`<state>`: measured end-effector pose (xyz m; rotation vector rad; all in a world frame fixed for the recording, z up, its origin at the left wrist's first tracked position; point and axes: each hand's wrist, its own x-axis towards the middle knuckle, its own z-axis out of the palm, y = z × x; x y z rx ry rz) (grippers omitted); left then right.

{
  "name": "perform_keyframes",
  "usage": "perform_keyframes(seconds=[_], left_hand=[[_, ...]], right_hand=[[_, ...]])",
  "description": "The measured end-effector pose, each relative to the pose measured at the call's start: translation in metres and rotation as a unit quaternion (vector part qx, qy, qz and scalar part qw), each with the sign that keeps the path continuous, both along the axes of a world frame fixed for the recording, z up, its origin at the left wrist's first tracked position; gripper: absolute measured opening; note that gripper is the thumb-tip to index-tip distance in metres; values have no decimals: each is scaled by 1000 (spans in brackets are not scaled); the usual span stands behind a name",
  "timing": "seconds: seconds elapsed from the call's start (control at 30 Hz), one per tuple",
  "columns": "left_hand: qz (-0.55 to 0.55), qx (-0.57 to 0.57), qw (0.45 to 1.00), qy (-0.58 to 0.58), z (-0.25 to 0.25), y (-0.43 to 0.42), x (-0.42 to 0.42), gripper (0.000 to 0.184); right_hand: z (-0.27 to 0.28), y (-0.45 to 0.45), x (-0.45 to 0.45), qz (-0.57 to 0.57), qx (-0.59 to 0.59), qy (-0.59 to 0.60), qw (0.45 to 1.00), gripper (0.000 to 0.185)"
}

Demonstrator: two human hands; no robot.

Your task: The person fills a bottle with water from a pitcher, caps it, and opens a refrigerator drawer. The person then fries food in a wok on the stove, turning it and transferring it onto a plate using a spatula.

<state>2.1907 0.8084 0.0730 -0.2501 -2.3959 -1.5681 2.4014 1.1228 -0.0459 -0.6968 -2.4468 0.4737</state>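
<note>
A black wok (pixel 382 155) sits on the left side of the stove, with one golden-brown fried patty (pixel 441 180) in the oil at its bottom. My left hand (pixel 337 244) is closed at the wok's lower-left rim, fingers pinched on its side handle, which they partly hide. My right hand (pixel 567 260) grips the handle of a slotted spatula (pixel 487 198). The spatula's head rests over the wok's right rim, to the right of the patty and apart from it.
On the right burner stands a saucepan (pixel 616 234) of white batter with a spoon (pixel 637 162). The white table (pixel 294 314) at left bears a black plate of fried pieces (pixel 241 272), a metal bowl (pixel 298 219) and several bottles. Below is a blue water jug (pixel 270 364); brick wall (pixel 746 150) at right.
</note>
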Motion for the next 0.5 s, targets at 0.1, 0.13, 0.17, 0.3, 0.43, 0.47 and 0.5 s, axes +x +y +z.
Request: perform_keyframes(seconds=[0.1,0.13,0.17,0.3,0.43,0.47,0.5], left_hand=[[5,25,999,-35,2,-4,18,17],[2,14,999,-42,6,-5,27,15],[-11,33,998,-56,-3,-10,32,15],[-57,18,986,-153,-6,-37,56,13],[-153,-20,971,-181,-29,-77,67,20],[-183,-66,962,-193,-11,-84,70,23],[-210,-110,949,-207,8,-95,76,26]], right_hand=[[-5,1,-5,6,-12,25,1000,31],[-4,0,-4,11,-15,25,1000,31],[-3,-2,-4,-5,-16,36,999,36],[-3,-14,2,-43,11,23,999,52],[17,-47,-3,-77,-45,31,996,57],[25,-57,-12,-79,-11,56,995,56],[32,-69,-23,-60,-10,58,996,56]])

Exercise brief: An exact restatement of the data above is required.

Response:
`<state>`: measured end-effector pose (xyz m; rotation vector rad; all in a world frame fixed for the recording, z up, its origin at the left wrist's first tracked position; point and axes: each hand's wrist, its own x-axis towards the middle knuckle, its own z-axis out of the palm, y = z × x; x y z rx ry rz) (grippers omitted); left then right.

{
  "name": "perform_keyframes",
  "usage": "perform_keyframes(seconds=[_], left_hand=[[_, ...]], right_hand=[[_, ...]])",
  "description": "The measured end-effector pose, each relative to the pose measured at the call's start: translation in metres and rotation as a unit quaternion (vector part qx, qy, qz and scalar part qw), each with the sign that keeps the path continuous, both along the axes of a world frame fixed for the recording, z up, its origin at the left wrist's first tracked position; gripper: absolute measured opening; note that gripper is the thumb-tip to index-tip distance in metres; values have no decimals: each is scaled by 1000 (spans in brackets are not scaled); the usual span stands behind a name",
  "timing": "seconds: seconds elapsed from the call's start (control at 30 Hz), one per tuple",
  "columns": "left_hand: qz (-0.55 to 0.55), qx (-0.57 to 0.57), qw (0.45 to 1.00), qy (-0.58 to 0.58), z (-0.25 to 0.25), y (-0.43 to 0.42), x (-0.42 to 0.42), gripper (0.000 to 0.184); right_hand: z (-0.27 to 0.28), y (-0.45 to 0.45), x (-0.45 to 0.45), qz (-0.57 to 0.57), qx (-0.59 to 0.59), qy (-0.59 to 0.60), qw (0.45 to 1.00), gripper (0.000 to 0.185)"
}

Demonstrator: two human hands; no robot.

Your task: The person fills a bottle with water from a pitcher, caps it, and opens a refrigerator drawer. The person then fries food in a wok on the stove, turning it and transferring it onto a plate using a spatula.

<state>2.1907 0.8084 0.0730 -0.2501 -2.3959 -1.5681 2.4014 1.1228 -0.0459 -0.6968 -2.4468 0.4737</state>
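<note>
A black wok (pixel 382 155) sits on the left side of the stove, with one golden-brown fried patty (pixel 441 180) in the oil at its bottom. My left hand (pixel 337 244) is closed at the wok's lower-left rim, fingers pinched on its side handle, which they partly hide. My right hand (pixel 567 260) grips the handle of a slotted spatula (pixel 487 198). The spatula's head rests over the wok's right rim, to the right of the patty and apart from it.
On the right burner stands a saucepan (pixel 616 234) of white batter with a spoon (pixel 637 162). The white table (pixel 294 314) at left bears a black plate of fried pieces (pixel 241 272), a metal bowl (pixel 298 219) and several bottles. Below is a blue water jug (pixel 270 364); brick wall (pixel 746 150) at right.
</note>
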Motion for the next 0.5 s, targets at 0.1, 0.13, 0.17, 0.3, 0.43, 0.47 and 0.5 s, axes +x +y +z.
Request: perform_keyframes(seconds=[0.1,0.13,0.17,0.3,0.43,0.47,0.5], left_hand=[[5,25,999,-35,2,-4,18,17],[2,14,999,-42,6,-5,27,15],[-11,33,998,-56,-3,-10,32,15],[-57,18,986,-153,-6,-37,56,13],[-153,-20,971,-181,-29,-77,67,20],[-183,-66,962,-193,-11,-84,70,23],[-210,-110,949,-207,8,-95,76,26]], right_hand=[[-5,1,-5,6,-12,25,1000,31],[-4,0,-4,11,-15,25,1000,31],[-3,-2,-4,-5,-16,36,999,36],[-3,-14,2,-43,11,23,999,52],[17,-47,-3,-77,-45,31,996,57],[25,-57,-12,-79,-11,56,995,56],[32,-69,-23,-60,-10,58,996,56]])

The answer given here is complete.